- WHAT THE TASK REQUIRES: Please reproduce the data exactly, excluding any pictures it contains.

------------------------------------

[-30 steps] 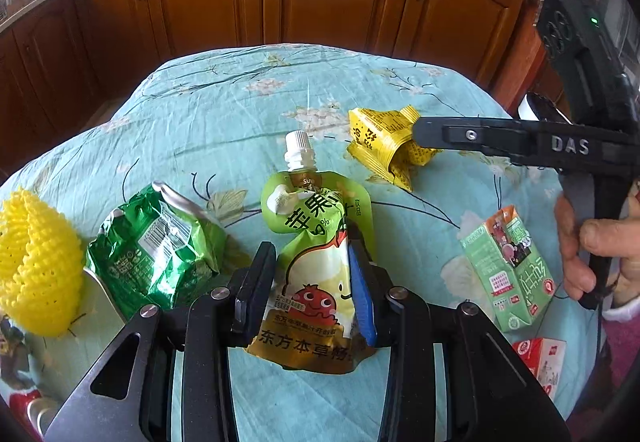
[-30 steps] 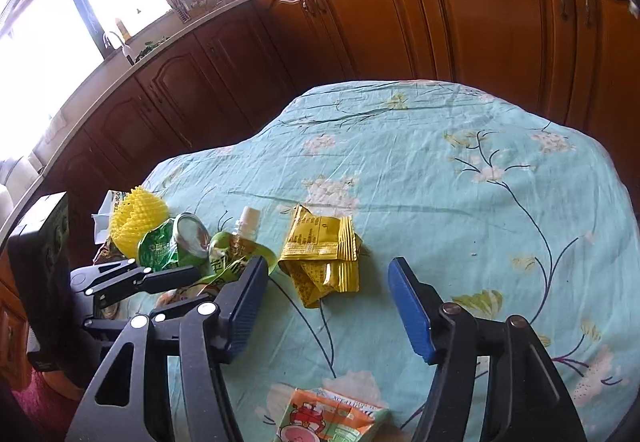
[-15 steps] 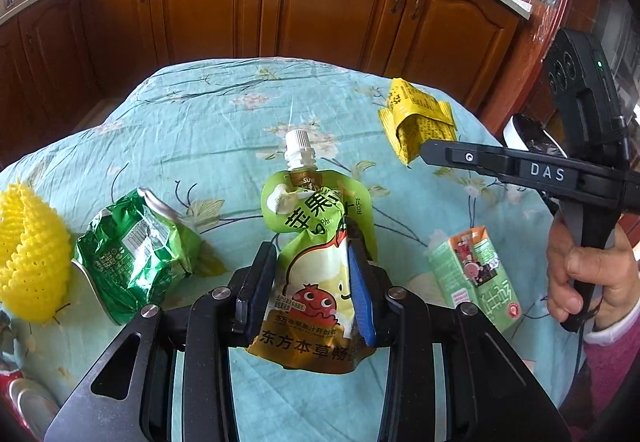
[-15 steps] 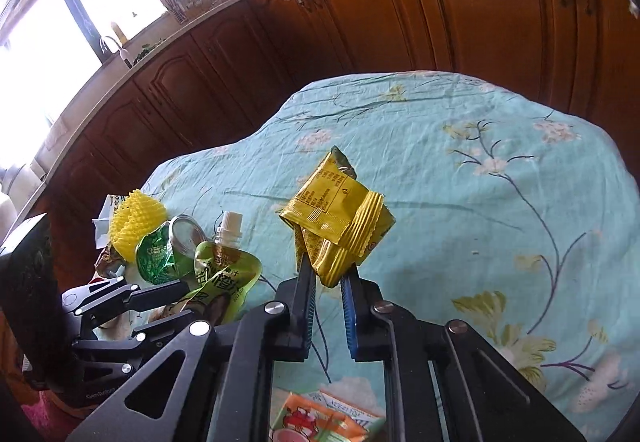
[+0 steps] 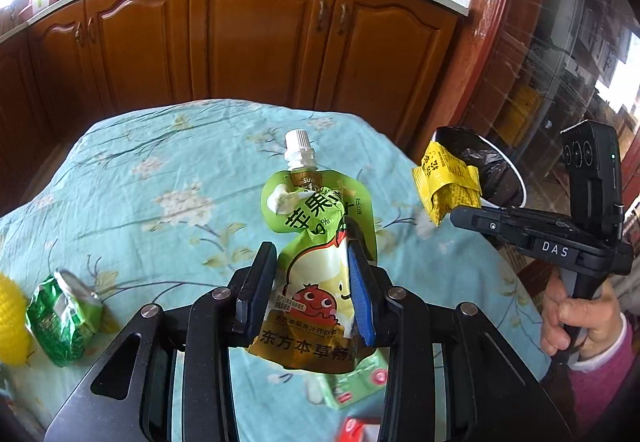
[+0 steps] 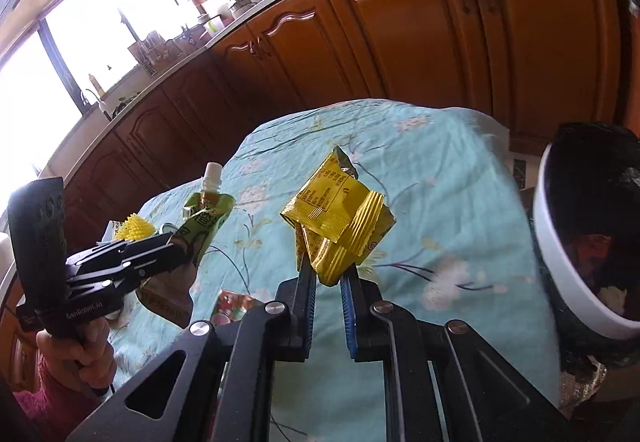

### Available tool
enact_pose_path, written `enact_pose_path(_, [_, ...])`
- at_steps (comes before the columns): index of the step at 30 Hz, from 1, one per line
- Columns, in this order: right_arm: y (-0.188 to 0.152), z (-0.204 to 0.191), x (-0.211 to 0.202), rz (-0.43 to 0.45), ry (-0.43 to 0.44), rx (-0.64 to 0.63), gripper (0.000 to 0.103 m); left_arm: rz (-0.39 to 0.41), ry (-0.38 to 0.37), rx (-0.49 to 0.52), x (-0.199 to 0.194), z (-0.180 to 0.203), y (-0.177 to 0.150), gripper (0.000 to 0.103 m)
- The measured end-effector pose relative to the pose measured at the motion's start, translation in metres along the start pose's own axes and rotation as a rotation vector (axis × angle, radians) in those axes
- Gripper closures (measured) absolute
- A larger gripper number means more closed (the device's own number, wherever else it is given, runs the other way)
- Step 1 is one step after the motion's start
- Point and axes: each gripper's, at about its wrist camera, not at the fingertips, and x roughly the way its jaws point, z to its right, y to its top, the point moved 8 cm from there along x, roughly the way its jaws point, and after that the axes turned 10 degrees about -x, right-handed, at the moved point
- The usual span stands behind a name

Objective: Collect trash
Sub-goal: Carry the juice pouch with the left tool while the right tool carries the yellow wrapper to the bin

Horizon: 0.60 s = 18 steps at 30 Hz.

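Observation:
My left gripper (image 5: 311, 246) is shut on a green juice pouch (image 5: 316, 242) with a white spout, held up above the table. In the right wrist view that same pouch (image 6: 206, 216) sticks out of the left gripper (image 6: 180, 242) at the left. My right gripper (image 6: 327, 268) is shut on a crumpled yellow wrapper (image 6: 338, 220), lifted clear of the tablecloth. From the left wrist view the yellow wrapper (image 5: 446, 182) hangs in the right gripper (image 5: 454, 216), close to a white bin (image 5: 516, 182) lined with a black bag. The bin (image 6: 560, 254) stands just right of the table, with trash inside.
On the flowered turquoise tablecloth (image 5: 160, 182) lie a crushed green can (image 5: 64, 316), a yellow foam fruit net (image 5: 12, 322), a green carton (image 5: 356, 382) and a red-white packet (image 5: 356, 428). Brown cabinets (image 5: 260, 30) stand behind. A hand in a pink sleeve (image 5: 580, 318) holds the right gripper.
The right gripper closed on the yellow wrapper, lifted it off the cloth and carried it right toward the bin. The left gripper rose and swung right with the pouch still held.

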Motion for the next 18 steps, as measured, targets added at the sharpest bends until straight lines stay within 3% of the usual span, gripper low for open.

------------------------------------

- THE COMPLETED TASK:
[-30 steps] 
[-30 steps] 
[-15 steps] 
[-15 steps] 
[+0 steps] 
[+0 steps] 

### Available tool
enact_pose_path, written `enact_pose_path(_, [_, ...])`
- at_steps (comes before the columns): index of the step at 30 Hz, from 1, one per line
- Columns, in this order: right_arm: y (-0.188 to 0.152), z (-0.204 to 0.191), x (-0.211 to 0.202), rz (-0.43 to 0.45), ry (-0.43 to 0.44), rx (-0.64 to 0.63), gripper (0.000 to 0.103 m); left_arm: rz (-0.39 to 0.41), ry (-0.38 to 0.37), rx (-0.49 to 0.52), x (-0.199 to 0.194), z (-0.180 to 0.203), y (-0.177 to 0.150), gripper (0.000 to 0.103 m)
- The measured end-effector pose relative to the pose measured at the motion's start, translation in metres along the start pose's own axes and rotation as a rotation vector (axis × angle, radians) in those axes
- Gripper closures (measured) absolute
- A larger gripper number means more closed (the device's own number, wherever else it is given, runs the other way)
- Step 1 is one step after the motion's start
- Point and axes: each gripper's, at about its wrist camera, not at the fingertips, and x roughly the way its jaws point, z to its right, y to its top, the point moved 8 cm from there along x, roughly the way its jaws point, and after that the axes turned 10 degrees about -x, right-handed, at the moved point
- The usual span stands behind a name

Objective: Collect trash
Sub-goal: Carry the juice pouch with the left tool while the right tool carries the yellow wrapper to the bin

Horizon: 0.60 s = 18 steps at 30 Hz.

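Observation:
My left gripper (image 5: 311, 246) is shut on a green juice pouch (image 5: 316, 242) with a white spout, held up above the table. In the right wrist view that same pouch (image 6: 206, 216) sticks out of the left gripper (image 6: 180, 242) at the left. My right gripper (image 6: 327, 268) is shut on a crumpled yellow wrapper (image 6: 338, 220), lifted clear of the tablecloth. From the left wrist view the yellow wrapper (image 5: 446, 182) hangs in the right gripper (image 5: 454, 216), close to a white bin (image 5: 516, 182) lined with a black bag. The bin (image 6: 560, 254) stands just right of the table, with trash inside.
On the flowered turquoise tablecloth (image 5: 160, 182) lie a crushed green can (image 5: 64, 316), a yellow foam fruit net (image 5: 12, 322), a green carton (image 5: 356, 382) and a red-white packet (image 5: 356, 428). Brown cabinets (image 5: 260, 30) stand behind. A hand in a pink sleeve (image 5: 580, 318) holds the right gripper.
The right gripper closed on the yellow wrapper, lifted it off the cloth and carried it right toward the bin. The left gripper rose and swung right with the pouch still held.
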
Motion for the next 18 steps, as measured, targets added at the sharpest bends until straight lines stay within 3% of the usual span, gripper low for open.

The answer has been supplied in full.